К этому времени бывший палач перестал брить подбородок, но с косматой бородой выглядел еще страшнее. Инструменты он вез с собой в рюкзаке («Буду зубодером и костоправом»), а свой охотничий нож сменил на его латиноамериканского родственника. Это выглядело уместным – в Кузнецкой котловине хвойные леса почти погибли, зато обильно разросся кустарник, чему способствовала сильно заболоченная местность вокруг разлившихся рек, то есть именно там, где стояли города. Но Саша знал, что тот просто валяет дурака. Понятно, что он не прижился у Богданова.

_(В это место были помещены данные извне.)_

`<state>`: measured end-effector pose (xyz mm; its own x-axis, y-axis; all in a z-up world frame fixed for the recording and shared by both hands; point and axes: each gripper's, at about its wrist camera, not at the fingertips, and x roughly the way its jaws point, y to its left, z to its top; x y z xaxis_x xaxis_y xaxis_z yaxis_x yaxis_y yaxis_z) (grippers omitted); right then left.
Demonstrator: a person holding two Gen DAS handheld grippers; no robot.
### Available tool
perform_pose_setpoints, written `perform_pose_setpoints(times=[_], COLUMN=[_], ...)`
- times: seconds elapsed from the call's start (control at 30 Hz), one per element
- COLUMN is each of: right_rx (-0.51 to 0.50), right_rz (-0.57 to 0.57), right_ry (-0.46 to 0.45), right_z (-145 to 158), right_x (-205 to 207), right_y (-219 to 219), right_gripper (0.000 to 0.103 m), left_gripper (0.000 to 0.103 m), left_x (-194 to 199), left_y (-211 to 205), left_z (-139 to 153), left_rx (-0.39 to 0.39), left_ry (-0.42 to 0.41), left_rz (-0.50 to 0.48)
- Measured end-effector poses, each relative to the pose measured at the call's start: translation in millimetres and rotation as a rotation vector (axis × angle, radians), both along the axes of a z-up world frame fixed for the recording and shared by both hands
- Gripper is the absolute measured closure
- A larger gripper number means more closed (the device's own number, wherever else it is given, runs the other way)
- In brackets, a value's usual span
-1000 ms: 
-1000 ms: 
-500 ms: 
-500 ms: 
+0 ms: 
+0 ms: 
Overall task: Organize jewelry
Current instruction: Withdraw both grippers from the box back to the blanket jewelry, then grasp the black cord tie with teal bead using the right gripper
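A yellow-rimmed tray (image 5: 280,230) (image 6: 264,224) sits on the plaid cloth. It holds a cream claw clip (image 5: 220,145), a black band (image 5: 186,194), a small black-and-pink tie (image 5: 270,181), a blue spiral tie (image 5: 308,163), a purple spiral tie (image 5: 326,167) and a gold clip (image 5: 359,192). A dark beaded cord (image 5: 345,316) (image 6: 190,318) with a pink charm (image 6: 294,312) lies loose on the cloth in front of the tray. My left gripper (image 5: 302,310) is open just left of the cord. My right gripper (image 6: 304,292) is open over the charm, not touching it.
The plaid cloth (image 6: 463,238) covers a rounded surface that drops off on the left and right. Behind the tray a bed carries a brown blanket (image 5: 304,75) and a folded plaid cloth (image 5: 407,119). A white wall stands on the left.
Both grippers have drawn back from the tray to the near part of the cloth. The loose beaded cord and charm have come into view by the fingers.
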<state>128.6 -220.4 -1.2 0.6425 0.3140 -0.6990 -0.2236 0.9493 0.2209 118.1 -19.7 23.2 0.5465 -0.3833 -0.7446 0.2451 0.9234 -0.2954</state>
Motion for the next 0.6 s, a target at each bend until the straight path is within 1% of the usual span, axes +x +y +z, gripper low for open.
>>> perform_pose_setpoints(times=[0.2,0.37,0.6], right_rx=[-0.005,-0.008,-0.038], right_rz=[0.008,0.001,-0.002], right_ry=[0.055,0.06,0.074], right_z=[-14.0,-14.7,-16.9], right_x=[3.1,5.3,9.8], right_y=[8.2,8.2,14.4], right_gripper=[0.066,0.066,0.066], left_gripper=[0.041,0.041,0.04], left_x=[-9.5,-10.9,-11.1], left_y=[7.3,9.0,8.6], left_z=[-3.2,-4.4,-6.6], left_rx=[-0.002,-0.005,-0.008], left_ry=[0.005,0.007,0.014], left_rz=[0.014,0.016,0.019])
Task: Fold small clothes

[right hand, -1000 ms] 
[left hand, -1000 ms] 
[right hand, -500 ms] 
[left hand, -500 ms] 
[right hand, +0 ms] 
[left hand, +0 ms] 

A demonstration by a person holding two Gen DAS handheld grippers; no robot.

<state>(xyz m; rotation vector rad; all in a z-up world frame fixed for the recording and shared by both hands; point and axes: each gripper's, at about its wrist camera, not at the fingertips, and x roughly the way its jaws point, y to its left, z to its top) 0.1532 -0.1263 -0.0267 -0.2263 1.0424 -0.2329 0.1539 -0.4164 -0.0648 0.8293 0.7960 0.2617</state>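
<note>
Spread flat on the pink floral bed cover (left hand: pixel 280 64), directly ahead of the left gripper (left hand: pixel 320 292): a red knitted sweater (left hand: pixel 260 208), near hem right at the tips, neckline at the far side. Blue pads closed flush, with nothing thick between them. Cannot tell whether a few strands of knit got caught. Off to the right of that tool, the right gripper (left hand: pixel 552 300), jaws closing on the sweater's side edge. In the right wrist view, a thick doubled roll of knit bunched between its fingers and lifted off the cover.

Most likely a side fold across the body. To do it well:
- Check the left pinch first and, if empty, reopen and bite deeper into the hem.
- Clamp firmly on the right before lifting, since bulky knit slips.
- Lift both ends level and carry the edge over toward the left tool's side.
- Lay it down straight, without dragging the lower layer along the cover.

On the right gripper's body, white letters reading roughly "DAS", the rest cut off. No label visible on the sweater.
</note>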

Тот был само воплощение порядка, а этот – явный хаотик.
Мясник уже неплохо держался в седле, а вот Данилов чувствовал себя некомфортно на спине живого существа даже после двух месяцев тренировок.
– Привыкай, – говорил ему Мищенко, пуская свою лошадь то рысью, то галопом. – Ты еще увидишь, как кляча станет основным транспортом.

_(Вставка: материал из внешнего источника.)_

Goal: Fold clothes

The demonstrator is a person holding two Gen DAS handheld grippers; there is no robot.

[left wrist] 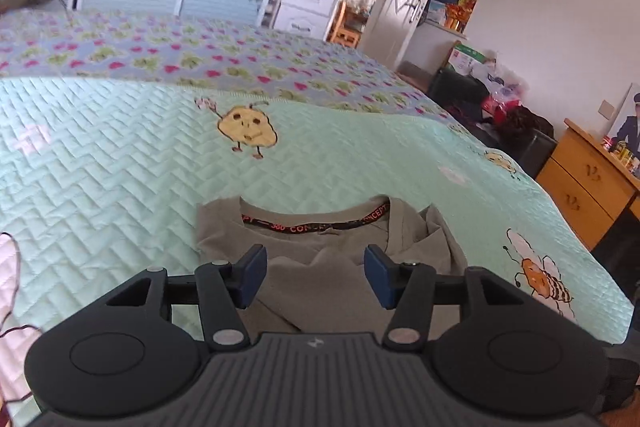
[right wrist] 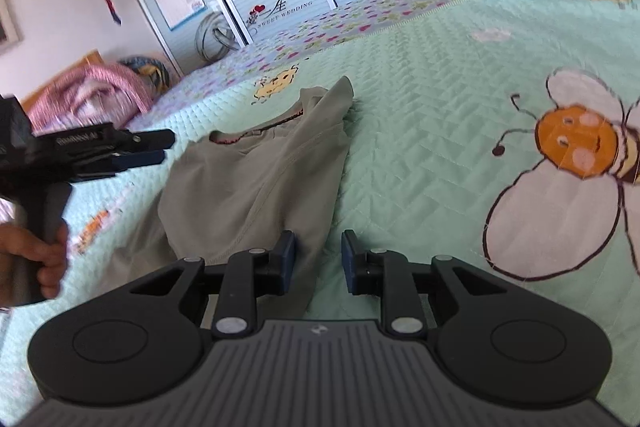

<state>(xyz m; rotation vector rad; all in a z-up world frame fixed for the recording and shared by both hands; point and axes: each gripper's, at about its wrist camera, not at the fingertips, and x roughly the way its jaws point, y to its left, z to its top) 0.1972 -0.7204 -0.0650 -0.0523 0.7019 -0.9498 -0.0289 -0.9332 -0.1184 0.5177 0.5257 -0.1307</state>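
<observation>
Left wrist view: the shirt (left wrist: 320,267) lies partly folded on the mint quilt (left wrist: 120,167), neckline away from the camera, one side already turned in and bunched at the right. The left gripper (left wrist: 315,277) hovers over it with its fingers spread and nothing between the pads; the cloth sits below and ahead of them, apparently untouched. My guess is that it has let go and stands clear for the next fold.

Right wrist view: at the far left a hand (right wrist: 36,259) holds the left gripper (right wrist: 156,147) level above the quilt (right wrist: 440,107), beside the shirt's (right wrist: 260,179) collar end and apart from it. The right gripper (right wrist: 318,261) sits low at the shirt's near right edge, fingers partly closed with a gap between them. The left finger (right wrist: 286,259) overlaps the fabric edge, while the right one is over bare quilt; whether cloth is pinched I cannot tell. Probably it is placed to take that edge.
</observation>
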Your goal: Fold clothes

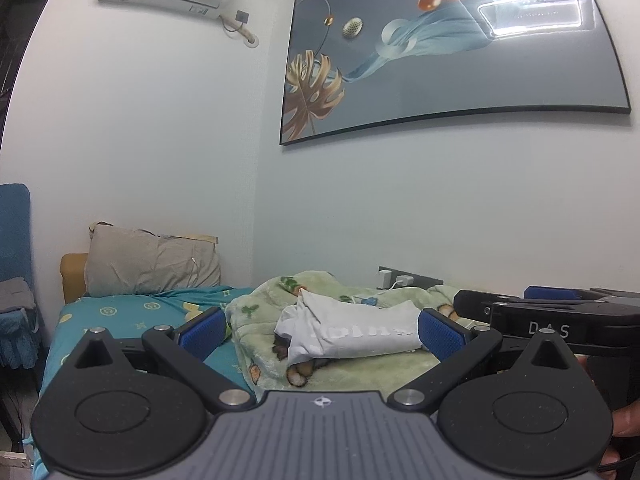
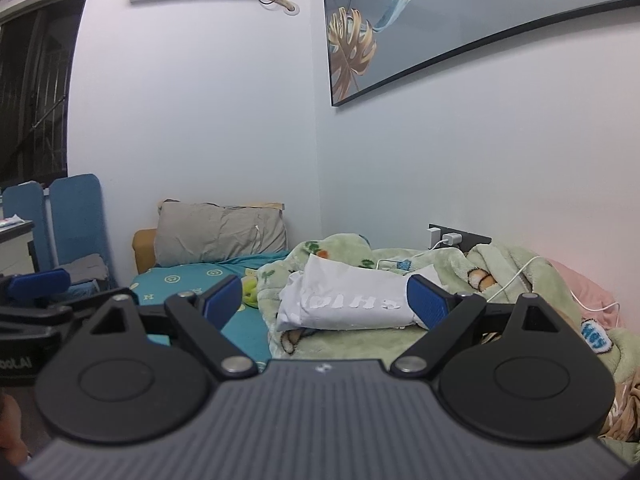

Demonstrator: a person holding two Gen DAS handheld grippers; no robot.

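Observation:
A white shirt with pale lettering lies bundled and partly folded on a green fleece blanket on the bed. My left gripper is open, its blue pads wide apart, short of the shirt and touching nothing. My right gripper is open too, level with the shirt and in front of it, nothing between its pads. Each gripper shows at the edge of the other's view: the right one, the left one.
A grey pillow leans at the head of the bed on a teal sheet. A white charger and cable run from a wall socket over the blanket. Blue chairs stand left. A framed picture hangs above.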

Он выглядел веселым, но его кашель Саше не нравился. Он был готов поспорить, что у того в запасе не больше двух-трех лет.
Зато проживал Мясник свои последние дни с шиком. Трудно поверить, что на такого человека вообще могли смотреть женщины – каждую он старался ущипнуть или шлепнуть по заднице… но один он, похоже, никогда не засыпал.

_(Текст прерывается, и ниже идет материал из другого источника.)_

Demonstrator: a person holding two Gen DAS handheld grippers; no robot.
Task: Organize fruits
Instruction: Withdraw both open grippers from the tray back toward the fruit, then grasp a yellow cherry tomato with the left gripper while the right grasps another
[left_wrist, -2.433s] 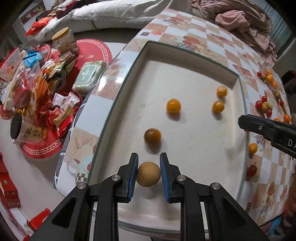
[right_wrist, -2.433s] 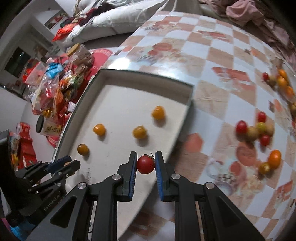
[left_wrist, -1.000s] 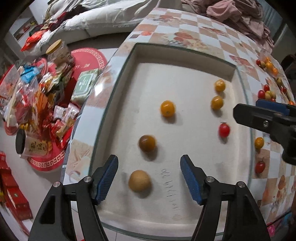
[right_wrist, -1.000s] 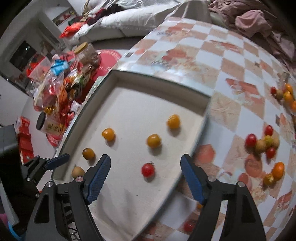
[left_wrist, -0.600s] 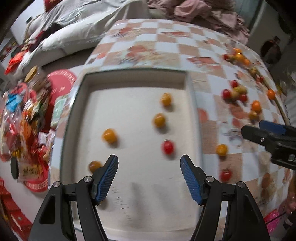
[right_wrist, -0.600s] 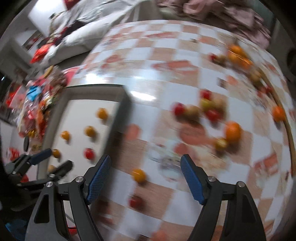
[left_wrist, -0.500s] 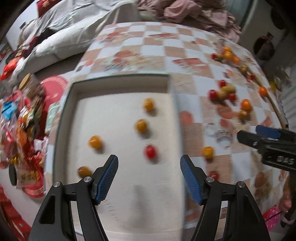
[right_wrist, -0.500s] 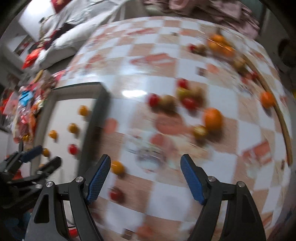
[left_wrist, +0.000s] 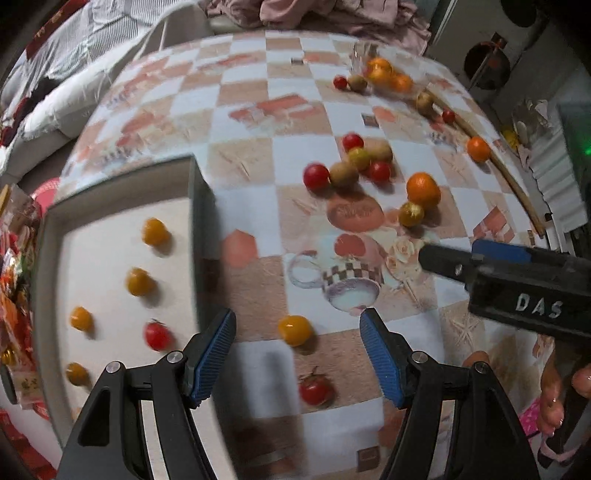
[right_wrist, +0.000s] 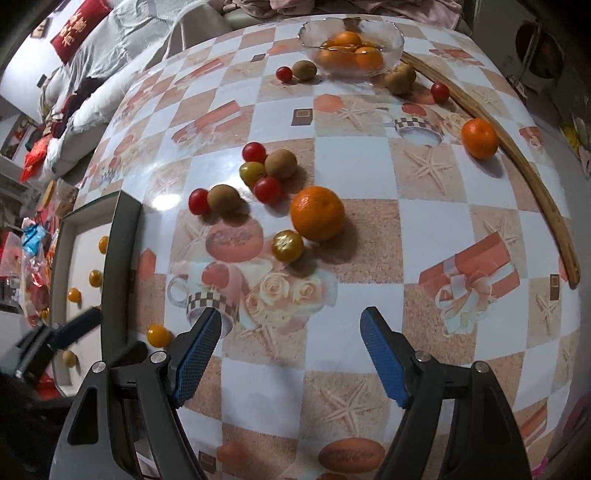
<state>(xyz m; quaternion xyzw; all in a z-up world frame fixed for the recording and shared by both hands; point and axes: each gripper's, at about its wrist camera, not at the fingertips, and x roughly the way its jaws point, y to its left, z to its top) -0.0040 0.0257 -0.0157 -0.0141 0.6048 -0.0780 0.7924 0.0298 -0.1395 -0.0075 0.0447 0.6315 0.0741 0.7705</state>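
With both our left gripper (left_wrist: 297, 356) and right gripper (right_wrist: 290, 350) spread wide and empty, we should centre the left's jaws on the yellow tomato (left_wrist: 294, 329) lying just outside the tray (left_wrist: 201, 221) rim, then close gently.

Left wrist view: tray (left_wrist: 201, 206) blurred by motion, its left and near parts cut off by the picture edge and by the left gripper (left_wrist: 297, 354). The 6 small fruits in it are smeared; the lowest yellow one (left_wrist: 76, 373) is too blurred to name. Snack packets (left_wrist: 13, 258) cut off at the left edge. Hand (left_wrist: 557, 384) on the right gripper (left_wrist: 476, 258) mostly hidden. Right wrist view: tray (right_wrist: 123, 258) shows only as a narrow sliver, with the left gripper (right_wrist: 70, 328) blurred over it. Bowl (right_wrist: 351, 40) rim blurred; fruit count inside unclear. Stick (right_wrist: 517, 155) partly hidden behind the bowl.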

Их выслали с комфортом, едва ли не большим, чем, если верить рассказам, во время исхода из новосибирского убежища: с вещами, большим запасом продуктов, топлива, патронов, медикаментов. В трейлерах везли животных: лошадей, овец, свиней, коз, кур и кроликов, пять коров и одного черного племенного быка, самого бодливого и злобного, которому дали кличку Каин.
Богданов мог быть чертовски щедрым, когда его паранойя отступала. Он даже отправил сопровождать поселенцев вооруженный эскорт. Не конвой, а именно охрану. Хотя в этом не было особой необходимости. Все данные разведывательных партий говорили о том, что людей к востоку от границы регионов практически не было.
Стоило им выступить из города, Александр почувствовал, как теряется в этом потоке.
Мясник поехал не один. С ним было человек тридцать товарищей из коренных заринцев. Кажется, они вместе брали Замок, еще когда там прятался Мазаев. Причина их отъезда никак не была связана с Сашей – у них с братом-лидером были свои «терки», как они сами выразились.
Из тех, кто был ему более-менее знаком, Данилов увидел еще больше постаревшего Петровича, рабочего с Новосибирского завода, которого помнил по Ямантау.
– Язык мой – враг мой, – сокрушался тот. – Я последние месяцы склад охранял. Назвал заведующего… он из алтайских… козлом. За дело назвал. А тот меня до цугундера и довел.
Еще сильнее удивился Александр, увидев в хвосте колонны Мерседеса. Он тоже к Прокопьевску никакого отношения не имел.
– А ты как думал? – сапер выглядел осунувшимся и злым. – Стану я ему служить, после того как меня высекли, как школьника?
Данилов слыхал, что уже через пару месяцев после первой экзекуции тот сломал кому-то челюсть.
Примерно такими же правонарушителями были и многие из остальных вынужденных переселенцев. Но не все. Некоторые отправились добровольно.
По дороге к ним присоединился двоюродный брат Алисы с несколькими своими приятелями – все на лошадях и при винтовках, с виду сущие монголы. Он был черноволосый, смуглый и почти такой же свирепый, как она. После казни Зырянова они сочли изгнание хорошей альтернативой трудовому лагерю.